Using the entries that follow, write out the line containing "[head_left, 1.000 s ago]", the line containing "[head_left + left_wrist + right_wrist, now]", and every line between them, exactly and nothing else.

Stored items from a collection
::::::

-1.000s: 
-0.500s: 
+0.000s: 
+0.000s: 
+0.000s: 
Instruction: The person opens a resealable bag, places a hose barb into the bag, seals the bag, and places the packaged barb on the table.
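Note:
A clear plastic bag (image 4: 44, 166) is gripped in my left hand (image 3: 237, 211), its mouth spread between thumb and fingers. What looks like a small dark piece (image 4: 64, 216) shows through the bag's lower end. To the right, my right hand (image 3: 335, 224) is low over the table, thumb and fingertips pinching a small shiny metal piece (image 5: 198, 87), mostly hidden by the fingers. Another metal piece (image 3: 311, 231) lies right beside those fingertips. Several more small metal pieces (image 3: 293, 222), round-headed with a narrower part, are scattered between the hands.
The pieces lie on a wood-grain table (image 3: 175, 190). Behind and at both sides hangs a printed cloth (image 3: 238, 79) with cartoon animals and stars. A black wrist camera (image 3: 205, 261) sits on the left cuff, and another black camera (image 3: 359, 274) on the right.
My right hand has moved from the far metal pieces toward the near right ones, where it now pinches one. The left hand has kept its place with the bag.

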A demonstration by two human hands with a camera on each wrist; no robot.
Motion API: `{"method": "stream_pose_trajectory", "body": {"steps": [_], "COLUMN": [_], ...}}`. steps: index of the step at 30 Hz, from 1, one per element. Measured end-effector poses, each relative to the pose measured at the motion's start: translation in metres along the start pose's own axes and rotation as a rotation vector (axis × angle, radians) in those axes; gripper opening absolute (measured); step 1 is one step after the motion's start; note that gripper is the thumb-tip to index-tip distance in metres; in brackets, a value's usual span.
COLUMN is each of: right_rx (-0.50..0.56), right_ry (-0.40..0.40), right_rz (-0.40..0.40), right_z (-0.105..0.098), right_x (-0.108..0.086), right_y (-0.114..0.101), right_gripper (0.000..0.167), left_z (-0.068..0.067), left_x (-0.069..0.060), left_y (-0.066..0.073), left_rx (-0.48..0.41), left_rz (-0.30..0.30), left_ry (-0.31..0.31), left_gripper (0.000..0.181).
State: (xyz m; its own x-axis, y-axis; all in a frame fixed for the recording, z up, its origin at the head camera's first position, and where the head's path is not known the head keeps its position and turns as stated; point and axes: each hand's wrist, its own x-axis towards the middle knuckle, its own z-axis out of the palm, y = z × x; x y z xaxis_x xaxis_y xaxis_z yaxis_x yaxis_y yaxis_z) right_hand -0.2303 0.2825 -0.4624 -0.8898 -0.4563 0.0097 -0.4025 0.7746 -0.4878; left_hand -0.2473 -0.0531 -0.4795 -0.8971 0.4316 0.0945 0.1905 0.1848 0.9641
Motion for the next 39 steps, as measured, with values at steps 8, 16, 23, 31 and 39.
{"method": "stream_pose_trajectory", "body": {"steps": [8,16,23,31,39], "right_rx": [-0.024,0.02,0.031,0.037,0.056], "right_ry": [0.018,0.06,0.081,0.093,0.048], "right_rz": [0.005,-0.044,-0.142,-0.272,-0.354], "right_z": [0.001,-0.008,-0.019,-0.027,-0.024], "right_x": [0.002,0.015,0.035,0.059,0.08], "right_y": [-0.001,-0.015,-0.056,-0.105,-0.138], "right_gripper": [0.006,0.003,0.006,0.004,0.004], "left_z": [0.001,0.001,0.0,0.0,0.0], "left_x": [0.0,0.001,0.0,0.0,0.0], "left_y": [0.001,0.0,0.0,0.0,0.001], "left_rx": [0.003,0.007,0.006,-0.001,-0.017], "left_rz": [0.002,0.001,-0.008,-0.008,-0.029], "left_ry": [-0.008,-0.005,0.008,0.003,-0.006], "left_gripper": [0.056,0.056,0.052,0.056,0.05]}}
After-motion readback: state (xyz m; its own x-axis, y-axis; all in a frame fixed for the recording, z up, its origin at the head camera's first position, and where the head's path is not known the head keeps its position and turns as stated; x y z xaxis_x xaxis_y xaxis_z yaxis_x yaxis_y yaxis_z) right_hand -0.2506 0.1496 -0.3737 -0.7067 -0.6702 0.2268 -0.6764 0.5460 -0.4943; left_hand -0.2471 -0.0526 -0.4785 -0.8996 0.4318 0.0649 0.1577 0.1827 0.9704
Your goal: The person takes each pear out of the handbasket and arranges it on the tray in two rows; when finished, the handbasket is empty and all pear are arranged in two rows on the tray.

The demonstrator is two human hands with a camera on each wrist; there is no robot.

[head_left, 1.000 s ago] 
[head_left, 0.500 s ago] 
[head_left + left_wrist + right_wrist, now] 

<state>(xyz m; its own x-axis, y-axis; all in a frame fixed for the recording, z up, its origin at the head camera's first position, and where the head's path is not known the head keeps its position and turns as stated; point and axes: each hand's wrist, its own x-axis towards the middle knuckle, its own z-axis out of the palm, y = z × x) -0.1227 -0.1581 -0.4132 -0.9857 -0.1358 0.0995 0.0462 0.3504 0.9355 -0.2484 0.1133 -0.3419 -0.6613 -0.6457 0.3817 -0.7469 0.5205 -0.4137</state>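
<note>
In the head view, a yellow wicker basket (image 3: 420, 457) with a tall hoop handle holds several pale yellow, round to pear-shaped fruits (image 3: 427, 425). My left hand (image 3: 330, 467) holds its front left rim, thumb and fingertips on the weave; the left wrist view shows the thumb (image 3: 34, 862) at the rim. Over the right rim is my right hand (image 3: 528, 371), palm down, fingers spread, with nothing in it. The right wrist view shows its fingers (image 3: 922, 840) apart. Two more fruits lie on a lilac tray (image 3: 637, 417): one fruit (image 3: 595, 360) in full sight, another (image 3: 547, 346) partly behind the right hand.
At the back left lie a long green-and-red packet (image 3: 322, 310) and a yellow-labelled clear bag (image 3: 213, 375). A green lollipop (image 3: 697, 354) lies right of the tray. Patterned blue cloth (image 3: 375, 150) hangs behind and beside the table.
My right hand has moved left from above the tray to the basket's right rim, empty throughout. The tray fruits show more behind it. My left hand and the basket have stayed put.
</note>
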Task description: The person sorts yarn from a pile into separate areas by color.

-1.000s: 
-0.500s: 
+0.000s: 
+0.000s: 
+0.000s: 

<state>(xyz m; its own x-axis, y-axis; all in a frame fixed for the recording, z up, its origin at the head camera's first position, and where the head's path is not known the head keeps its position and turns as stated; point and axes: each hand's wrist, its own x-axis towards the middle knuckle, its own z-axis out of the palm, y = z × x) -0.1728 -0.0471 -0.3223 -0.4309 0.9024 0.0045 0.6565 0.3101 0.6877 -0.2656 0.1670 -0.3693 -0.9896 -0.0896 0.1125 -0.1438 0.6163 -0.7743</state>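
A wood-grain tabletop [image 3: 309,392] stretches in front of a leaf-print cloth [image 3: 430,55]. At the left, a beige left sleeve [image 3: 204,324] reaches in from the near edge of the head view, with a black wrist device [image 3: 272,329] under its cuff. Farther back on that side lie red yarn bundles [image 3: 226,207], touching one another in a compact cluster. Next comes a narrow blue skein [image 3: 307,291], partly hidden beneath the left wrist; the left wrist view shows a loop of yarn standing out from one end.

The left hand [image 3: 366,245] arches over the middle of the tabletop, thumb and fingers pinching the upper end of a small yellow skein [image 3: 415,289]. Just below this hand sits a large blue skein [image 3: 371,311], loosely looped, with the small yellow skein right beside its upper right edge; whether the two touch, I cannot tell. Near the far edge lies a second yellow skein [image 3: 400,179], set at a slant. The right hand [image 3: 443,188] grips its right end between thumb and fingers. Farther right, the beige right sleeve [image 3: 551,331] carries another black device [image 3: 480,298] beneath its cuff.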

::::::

* _Response box_:
[head_left, 1.000 s ago] 
[head_left, 0.500 s ago] 
[head_left + left_wrist + right_wrist, now] 

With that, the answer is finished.